Humphrey, as reporters dubbed him, immediately became a media sensation. Every day, news services carried updates on his predicament around the world, while hundreds of whale-lovers flocked to San Francisco to help the Coast Guard try to rescue him. But Humphrey just kept swimming up blind alleys.
Finally someone hit on the idea of luring him back to the sea by the call of recorded whale songs. Humphrey began leaping joyfully, splashing great sheets of water to the delight of spectators, and churned toward the open ocean at a good thirty miles an hour. Traffic on the Golden Gate Bridge backed up in both directions as fans got out of their cars to crowd at the rails and cheer. They paid handsome fines, but as one woman told reporters, “It was worth every penny.”

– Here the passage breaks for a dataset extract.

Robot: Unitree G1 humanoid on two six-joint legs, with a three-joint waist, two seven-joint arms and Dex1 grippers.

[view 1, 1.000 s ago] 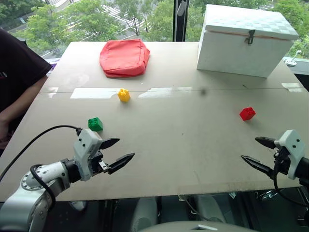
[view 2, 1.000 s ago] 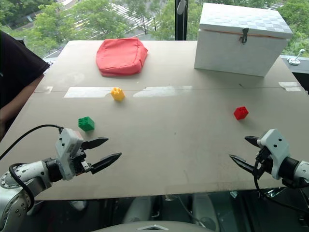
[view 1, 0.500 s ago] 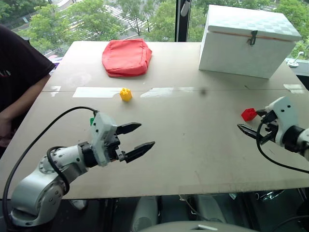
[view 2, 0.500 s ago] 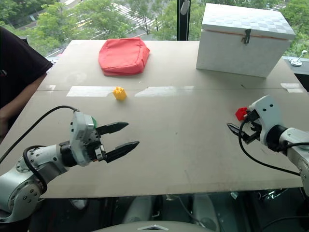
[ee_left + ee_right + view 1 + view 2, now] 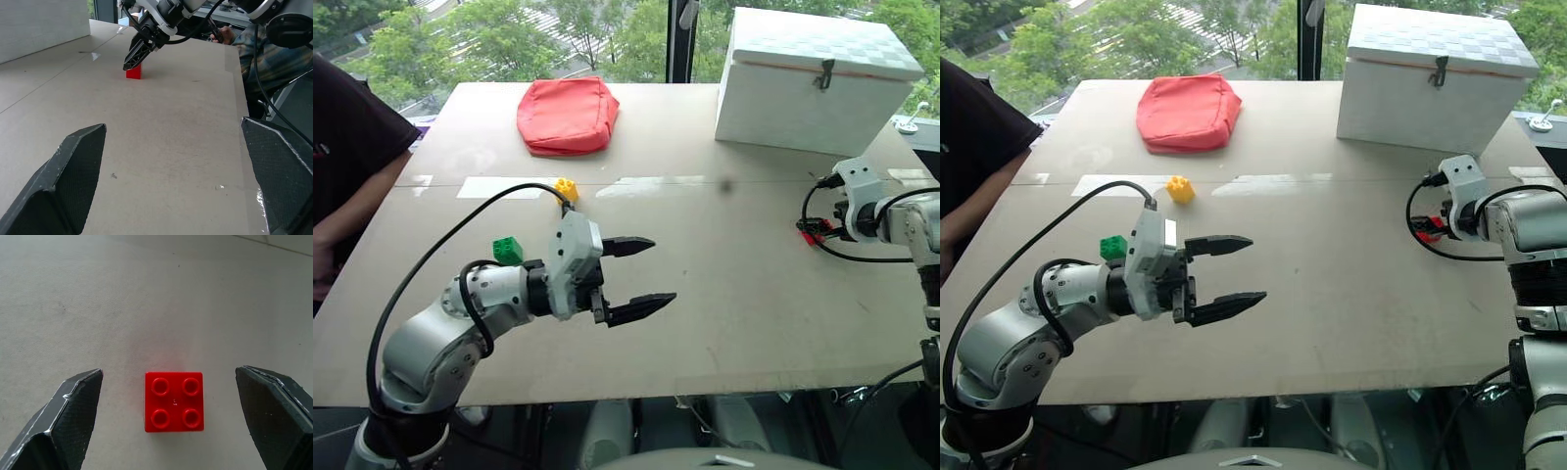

Something in all of us cheers when a captive creature breaks free. We are born for freedom, even if we don’t understand what that means or how to find it. Somehow we sense that we are not meant to spend our lives in the shallows of pleasure and profit. We are made for vast spaces, to reach beyond boundaries until, as an English mystic put it, we are “clothed with the heavens and crowned with the stars.” We are born with intimations of a potential much, much grander than anything we can dream of in the day-to-day world.
While Humphrey’s story was unfolding in the daily news, we human viewers had the advantage of a higher dimension. We could look at maps, watch aerial views on TV, and see the scene whole: the narrow confines of the river delta, the broader bay with its narrow passage in and out, the vast expanse of ocean that Humphrey needed to find. To us it seemed so simple what to do.
But Humphrey had no access to that higher view. All he could have known was that an interesting side trip had turned into a trap. It’s easy to imagine how he must have felt as he found himself alone and boxed in, with no sense of where to turn for help in a situation he could not understand.
The media lost interest in Humphrey once he escaped. But I like to imagine how it must have felt to be free at last, charging out under the Golden Gate Bridge deaf to the cheers of earthbound creatures above him, into the open sea where he belonged.
There’s not much to the continental shelf in northern California, and whales swim fast. Within a few minutes Humphrey would have been in mile-deep waters again, with half a planet of open ocean to roam in as he pleased.
Then, free to go wherever he chose, he must instead have felt a silent command: “North. Go north. Go home.” No details, no map, no companions, no guide, just a direction and a desire in response to an overriding imperative from within: go home.